[Work required]: Go through the lines below and transcribe each one exactly.

[Material for this exercise]:
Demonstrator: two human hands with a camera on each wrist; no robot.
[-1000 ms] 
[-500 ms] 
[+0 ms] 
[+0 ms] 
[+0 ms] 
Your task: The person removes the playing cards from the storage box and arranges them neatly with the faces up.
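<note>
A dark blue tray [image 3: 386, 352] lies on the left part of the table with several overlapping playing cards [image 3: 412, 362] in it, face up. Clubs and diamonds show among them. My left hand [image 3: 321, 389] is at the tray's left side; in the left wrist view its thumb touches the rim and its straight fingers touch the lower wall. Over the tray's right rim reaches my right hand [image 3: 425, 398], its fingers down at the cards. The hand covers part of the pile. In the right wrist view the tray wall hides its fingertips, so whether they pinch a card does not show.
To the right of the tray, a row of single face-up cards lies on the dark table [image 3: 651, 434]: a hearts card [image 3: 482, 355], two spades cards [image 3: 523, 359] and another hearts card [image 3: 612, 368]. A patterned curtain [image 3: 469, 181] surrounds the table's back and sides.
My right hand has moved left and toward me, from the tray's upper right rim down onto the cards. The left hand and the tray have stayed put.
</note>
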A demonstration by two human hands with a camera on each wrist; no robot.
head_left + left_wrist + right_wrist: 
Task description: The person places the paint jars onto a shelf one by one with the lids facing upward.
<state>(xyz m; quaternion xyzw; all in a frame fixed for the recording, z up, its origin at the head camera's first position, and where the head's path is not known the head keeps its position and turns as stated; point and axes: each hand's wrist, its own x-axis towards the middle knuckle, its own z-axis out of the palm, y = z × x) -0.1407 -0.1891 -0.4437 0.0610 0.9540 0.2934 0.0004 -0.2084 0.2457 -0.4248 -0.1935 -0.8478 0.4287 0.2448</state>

[Answer for the task]:
Demonstrator: two human hands with a camera on each wrist; no robot.
[-1000 ms] 
[-500 ms] 
[+0 ms] 
[+0 ms] 
[+0 ms] 
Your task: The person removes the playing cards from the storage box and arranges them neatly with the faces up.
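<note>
A dark blue tray [image 3: 386, 352] lies on the left part of the table with several overlapping playing cards [image 3: 412, 362] in it, face up. Clubs and diamonds show among them. My left hand [image 3: 321, 389] is at the tray's left side; in the left wrist view its thumb touches the rim and its straight fingers touch the lower wall. Over the tray's right rim reaches my right hand [image 3: 425, 398], its fingers down at the cards. The hand covers part of the pile. In the right wrist view the tray wall hides its fingertips, so whether they pinch a card does not show.
To the right of the tray, a row of single face-up cards lies on the dark table [image 3: 651, 434]: a hearts card [image 3: 482, 355], two spades cards [image 3: 523, 359] and another hearts card [image 3: 612, 368]. A patterned curtain [image 3: 469, 181] surrounds the table's back and sides.
My right hand has moved left and toward me, from the tray's upper right rim down onto the cards. The left hand and the tray have stayed put.
</note>
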A demonstration by two human hands with a camera on each wrist; no robot.
head_left + left_wrist + right_wrist: 
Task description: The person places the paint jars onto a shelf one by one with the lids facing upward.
<state>(xyz m; quaternion xyzw; all in a frame fixed for the recording, z up, its origin at the head camera's first position, and where the head's path is not known the head keeps its position and turns as stated; point and axes: each hand's wrist, its own x-axis towards the middle knuckle, its own z-axis out of the palm, y = z × x) -0.1407 -0.1891 -0.4437 0.0610 0.9540 0.2934 0.0004 -0.2084 0.2457 -0.4248 -0.1935 -0.8478 0.4287 0.2448</state>

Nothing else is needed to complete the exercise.